Зрячий – один из всех.

Застонал молчком, про себя: слепым только и разобрать.

Стояли внизу девочки. Подростки. Школьницы. Зал забили битком.

С расширенными от волнения глазками. С обкусанными от зависти губками. Растрепанные. Возбужденные. Оттого некрасивые.

Одинаковые – как им выделиться?

Подражающие – где их предел?

Они стайками пробегали через привокзальную площадь на виду у пассажиров международного экспресса, в школьной отглаженной форме, с ранцами за спиной, останавливались в потрясении, засматривались в восхищении на главных исполнителей, бежали потом дальше.

У них не было клички, один только номер.

Как в детском саду – горшки.

Этого стеснялись.

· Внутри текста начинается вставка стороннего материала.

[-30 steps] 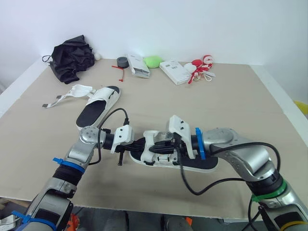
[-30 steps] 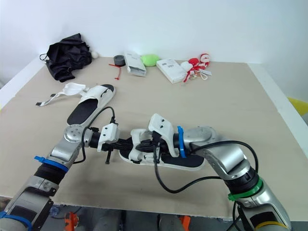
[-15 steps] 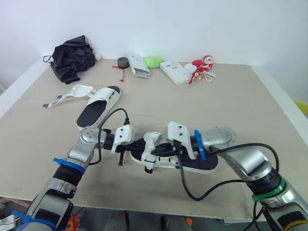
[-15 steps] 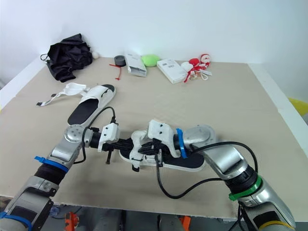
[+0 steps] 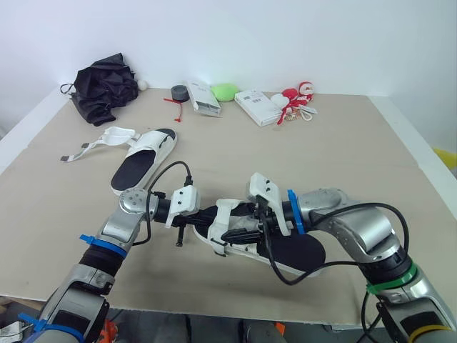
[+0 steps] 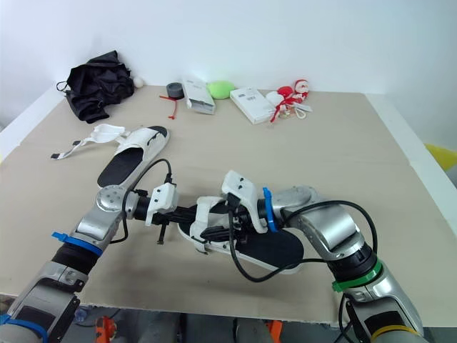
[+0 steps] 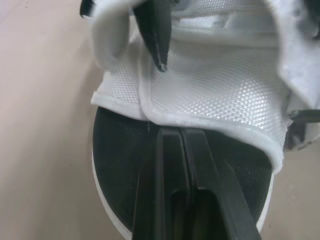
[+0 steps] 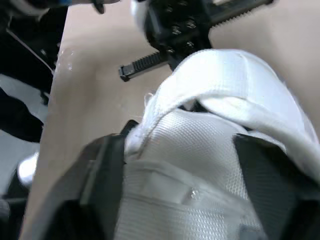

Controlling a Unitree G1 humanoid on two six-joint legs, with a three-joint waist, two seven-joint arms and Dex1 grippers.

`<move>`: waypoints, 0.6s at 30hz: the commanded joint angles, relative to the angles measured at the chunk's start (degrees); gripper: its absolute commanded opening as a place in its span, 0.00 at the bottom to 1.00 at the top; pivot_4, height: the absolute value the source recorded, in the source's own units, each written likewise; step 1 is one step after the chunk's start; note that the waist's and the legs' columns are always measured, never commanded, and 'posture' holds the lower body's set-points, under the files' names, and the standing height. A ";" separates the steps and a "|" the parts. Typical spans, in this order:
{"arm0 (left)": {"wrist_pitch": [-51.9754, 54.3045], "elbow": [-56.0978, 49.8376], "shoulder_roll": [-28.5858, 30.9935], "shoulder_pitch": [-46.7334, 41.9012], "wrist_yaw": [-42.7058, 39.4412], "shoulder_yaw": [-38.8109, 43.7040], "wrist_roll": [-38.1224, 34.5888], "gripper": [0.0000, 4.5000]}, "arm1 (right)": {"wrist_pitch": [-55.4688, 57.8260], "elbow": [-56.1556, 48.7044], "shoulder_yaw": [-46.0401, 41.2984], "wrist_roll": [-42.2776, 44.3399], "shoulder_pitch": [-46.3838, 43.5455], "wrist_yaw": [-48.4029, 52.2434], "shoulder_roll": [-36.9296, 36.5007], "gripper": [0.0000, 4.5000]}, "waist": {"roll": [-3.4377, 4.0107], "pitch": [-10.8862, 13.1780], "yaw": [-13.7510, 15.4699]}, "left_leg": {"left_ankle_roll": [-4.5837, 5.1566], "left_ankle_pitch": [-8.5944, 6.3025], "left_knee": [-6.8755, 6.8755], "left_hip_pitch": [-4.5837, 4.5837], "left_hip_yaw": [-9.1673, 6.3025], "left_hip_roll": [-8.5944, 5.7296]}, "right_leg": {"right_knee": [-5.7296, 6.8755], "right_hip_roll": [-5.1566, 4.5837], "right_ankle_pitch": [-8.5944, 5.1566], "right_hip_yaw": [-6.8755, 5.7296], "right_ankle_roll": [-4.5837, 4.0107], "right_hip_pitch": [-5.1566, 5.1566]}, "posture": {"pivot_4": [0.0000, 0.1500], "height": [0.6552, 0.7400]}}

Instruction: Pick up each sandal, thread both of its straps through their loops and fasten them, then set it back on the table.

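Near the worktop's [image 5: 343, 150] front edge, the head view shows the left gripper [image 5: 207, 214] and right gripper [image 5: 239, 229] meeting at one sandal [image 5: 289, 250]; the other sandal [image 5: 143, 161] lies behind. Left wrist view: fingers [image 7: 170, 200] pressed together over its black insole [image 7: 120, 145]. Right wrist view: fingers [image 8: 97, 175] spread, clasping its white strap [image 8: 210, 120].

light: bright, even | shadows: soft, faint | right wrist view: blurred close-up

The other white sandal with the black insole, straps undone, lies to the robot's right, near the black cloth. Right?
Not quite. The left eye view shows that white sandal with the black insole, straps undone, lying to the robot's left, near the crumpled black cloth.
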 commanded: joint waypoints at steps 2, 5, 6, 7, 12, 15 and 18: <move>1.91 4.70 1.02 2.82 -0.02 -3.51 4.32 0.00 | 7.74 2.59 -13.42 13.25 -4.36 2.93 0.33 1.00 | -0.01 0.02 0.00 | 0.00 0.00 0.03 0.00 -0.01 0.00 | 0.02 0.00 0.04 -0.01 -0.07 0.00 | 1.00 0.98; 1.71 5.03 0.78 2.69 -0.09 -3.67 4.34 0.00 | 7.78 0.61 -16.67 16.21 -2.90 4.93 -2.74 1.00 | 0.00 0.05 -0.03 | -0.02 0.02 0.06 0.00 -0.01 0.00 | 0.02 0.00 0.03 -0.02 0.02 0.02 | 1.00 0.98; 1.62 5.21 0.65 2.60 -0.11 -3.76 4.37 0.00 | 6.82 -0.77 -15.87 15.04 -1.56 5.35 -4.60 1.00 | 0.02 0.05 -0.04 | -0.02 0.02 0.07 0.00 -0.02 0.00 | 0.03 0.00 0.03 -0.02 0.02 0.02 | 1.00 0.98; 1.55 5.42 0.48 2.44 -0.12 -3.83 4.41 0.00 | 6.57 -2.07 -16.32 15.25 -0.38 5.74 -6.14 1.00 | 0.02 0.04 -0.05 | -0.02 0.02 0.05 0.01 -0.01 0.00 | 0.02 0.00 0.01 -0.01 0.05 0.02 | 1.00 0.98; 1.42 5.55 0.38 2.33 -0.23 -3.82 4.38 0.00 | 10.33 -12.13 -25.23 29.25 6.92 9.28 -12.01 1.00 | 0.10 0.07 0.08 | -0.02 0.02 0.06 -0.04 0.00 -0.01 | 0.03 0.01 0.00 0.01 0.07 -0.01 | 1.00 0.98; 1.12 5.78 0.62 2.49 -0.34 -3.74 4.40 0.00 | 15.40 -16.75 -23.59 35.03 13.30 3.87 -12.93 1.00 | 0.03 0.03 0.09 | -0.02 0.02 0.06 0.00 -0.01 0.00 | 0.02 0.01 -0.01 0.00 0.08 0.05 | 1.00 0.98; 0.91 6.00 0.85 2.53 -0.48 -3.67 4.39 0.00 | 19.29 -20.48 -19.08 39.14 19.65 -5.20 -9.94 1.00 | -0.08 -0.03 0.05 | -0.03 0.02 0.06 0.06 -0.02 0.04 | 0.02 0.03 0.01 0.00 0.04 0.08 | 1.00 0.98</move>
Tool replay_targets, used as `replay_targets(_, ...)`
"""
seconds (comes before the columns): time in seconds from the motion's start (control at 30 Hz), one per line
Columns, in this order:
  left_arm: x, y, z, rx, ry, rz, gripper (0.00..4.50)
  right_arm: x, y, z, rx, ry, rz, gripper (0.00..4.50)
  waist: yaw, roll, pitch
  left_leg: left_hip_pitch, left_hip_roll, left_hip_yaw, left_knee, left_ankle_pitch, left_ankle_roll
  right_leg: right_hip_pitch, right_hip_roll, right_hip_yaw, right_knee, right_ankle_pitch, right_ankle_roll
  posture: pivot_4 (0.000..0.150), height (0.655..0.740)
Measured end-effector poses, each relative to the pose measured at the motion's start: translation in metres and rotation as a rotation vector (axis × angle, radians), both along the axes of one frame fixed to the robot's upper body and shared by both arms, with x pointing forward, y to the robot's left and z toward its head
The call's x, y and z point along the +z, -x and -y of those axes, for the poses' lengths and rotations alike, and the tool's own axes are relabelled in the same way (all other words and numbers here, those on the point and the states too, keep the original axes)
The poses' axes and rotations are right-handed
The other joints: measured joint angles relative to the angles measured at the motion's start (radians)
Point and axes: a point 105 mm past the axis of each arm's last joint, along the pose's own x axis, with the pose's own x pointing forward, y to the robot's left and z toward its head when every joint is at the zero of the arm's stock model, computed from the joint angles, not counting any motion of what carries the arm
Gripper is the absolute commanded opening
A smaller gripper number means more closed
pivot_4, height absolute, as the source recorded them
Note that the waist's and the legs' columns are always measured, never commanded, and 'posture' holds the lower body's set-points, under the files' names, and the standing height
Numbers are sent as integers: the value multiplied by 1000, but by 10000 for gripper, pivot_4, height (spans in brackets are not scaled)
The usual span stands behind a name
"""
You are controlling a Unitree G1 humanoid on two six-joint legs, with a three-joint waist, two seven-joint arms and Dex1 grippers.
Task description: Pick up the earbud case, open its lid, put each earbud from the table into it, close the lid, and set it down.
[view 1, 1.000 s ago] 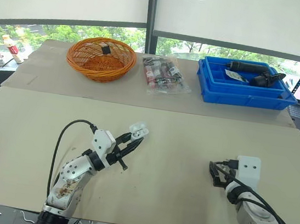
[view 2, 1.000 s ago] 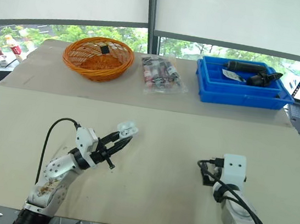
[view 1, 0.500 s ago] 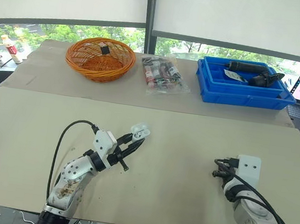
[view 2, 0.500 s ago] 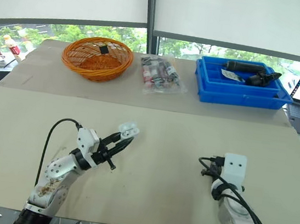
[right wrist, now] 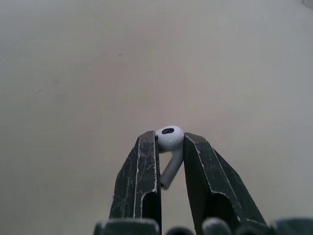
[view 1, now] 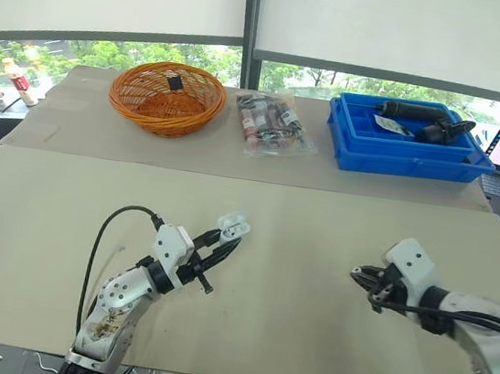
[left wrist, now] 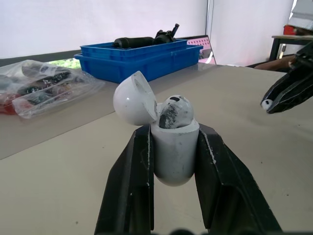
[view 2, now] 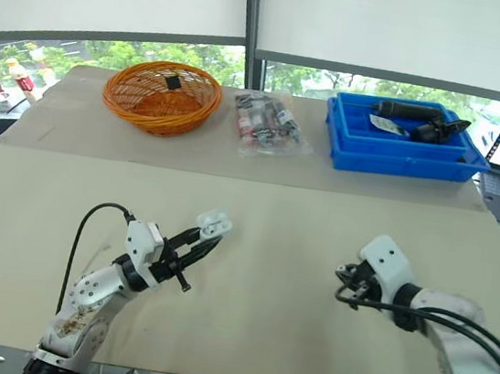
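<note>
lower left of frame: left tool (view 1: 222, 243) clamped on earbud case (left wrist: 174, 147), lid (left wrist: 133, 98) tipped open, one earbud (left wrist: 175, 111) seated | lower right: right tool (view 1: 358, 276) pinched narrow on second earbud (right wrist: 168, 137), above counter (view 1: 318, 233), well apart from case | step: likely loading second earbud | next: carry across, stem down into the free socket

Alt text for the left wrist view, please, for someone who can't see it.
The left tool grips a white earbud case upright between its black fingers, lid open and one earbud seated inside. Beyond it, the right tool holds a second earbud above the table; a blue bin and clear bag lie farther back.
</note>
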Motion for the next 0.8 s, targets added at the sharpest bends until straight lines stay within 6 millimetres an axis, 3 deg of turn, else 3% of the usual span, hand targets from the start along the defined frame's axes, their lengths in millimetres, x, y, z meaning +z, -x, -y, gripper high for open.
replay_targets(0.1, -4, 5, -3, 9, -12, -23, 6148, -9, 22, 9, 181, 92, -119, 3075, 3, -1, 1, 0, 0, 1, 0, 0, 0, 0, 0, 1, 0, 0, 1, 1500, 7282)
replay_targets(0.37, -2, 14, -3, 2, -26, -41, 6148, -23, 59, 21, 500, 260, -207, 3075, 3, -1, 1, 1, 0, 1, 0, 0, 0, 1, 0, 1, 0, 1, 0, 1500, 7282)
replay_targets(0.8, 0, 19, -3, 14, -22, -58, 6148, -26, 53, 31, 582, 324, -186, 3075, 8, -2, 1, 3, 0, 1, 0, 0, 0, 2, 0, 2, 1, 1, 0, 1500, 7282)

От этого старались избавиться. Даже ценой детства. Ценой естества. И ногти в нетерпении впивались в ладошки.

А в розовом гробу, в белом подвенечном платье лежала невеста по кличке Непоцелуева, руки перекрестила на груди.

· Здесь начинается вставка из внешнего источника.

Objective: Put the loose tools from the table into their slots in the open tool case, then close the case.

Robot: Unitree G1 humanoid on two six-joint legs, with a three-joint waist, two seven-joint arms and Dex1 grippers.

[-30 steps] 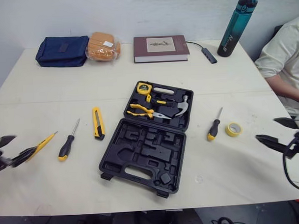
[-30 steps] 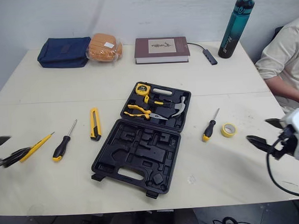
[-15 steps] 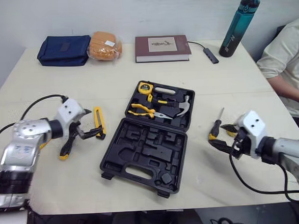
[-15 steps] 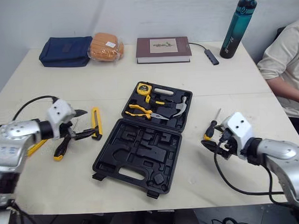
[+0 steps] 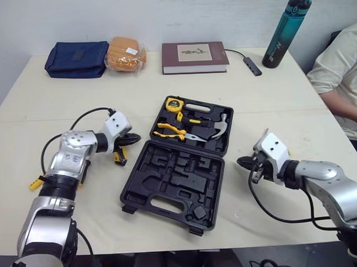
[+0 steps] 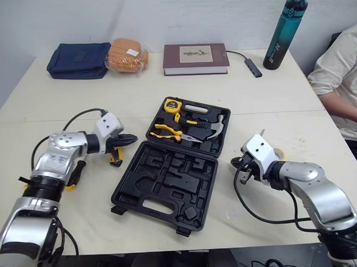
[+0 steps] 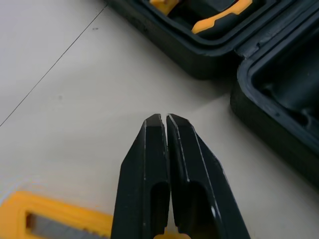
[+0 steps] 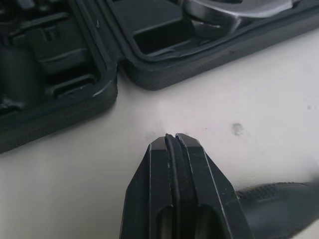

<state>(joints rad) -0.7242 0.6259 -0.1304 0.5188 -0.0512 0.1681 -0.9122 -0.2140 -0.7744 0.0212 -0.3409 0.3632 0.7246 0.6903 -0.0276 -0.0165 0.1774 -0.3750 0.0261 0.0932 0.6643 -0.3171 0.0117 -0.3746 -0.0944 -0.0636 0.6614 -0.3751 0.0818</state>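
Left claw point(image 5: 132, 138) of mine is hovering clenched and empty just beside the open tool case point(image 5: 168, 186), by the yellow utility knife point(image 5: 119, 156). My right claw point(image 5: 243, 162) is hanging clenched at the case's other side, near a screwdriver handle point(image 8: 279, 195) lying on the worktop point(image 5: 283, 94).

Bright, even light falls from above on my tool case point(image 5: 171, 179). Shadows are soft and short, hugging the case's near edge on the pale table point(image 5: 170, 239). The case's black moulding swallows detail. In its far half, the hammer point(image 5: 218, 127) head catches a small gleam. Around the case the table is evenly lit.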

Строгая, как и прежде. Отрешенная. Недоступная в своей замораживающей чистоте.

Всё дала природа этой женщине.

Одного не дала – легкомыслия.

А эти уже взялись за Бетховена, поверху заносили крышку от гроба, служительница подготавливала привычно молоток с гвоздем.

– Ну, – спросил Всячина. – За кем бутылка?

– За мной, – сказал Непоседов и пошел к выходу.

А в спину торопливо застучали.

Молотком по гвоздю...

Выезжала карета на площадь, перевитая лентами.

Звери-жеребцы четверкой – дуги с оглоблями в цветах.

Кучер в красной рубахе, злодей-разбойник с волосатыми кулаками и розой во рту.

Двое молодцов на запятках.

Шумная компания следом: друзья-родственники.

Видно, отгуляли весело ночь напролет и провожали теперь молодоженов на брачное ложе.

Это был сюрприз, запланированный по сценарию. Нежданно-негаданный. Перед самым отходом поезда. Чтобы пассажиры восхитились напоследок, умилились и растрогались. Чтобы увезли в дальние края последнее сладостное впечатление, которое перебило бы впечатления предыдущие.

Хлопали пробки от шампанского.

Открывались дверцы.

Опадала лесенка.

Выходил из кареты красавец-жених, мужественный и благородный, принимал на руки красавицу-невесту, нежную и трепетную, нес через улицу, по тротуару, вверх по ступенькам – к высокому подъезду.

Плакала от умиления старушка-мать, трубно сморкался в платок бравый еще отец, а из кареты выскакивала следом вёрткая болонка, перекувыркивалась пару раз через голову, мчалась вприпрыжку за молодоженами, чихала и кашляла на бегу.

Пассажиры шумно хохотали в вагонах на этот потешный курчавый комок и дружно жужжали кинокамерами, пока молодожены не исчезали в подъезде.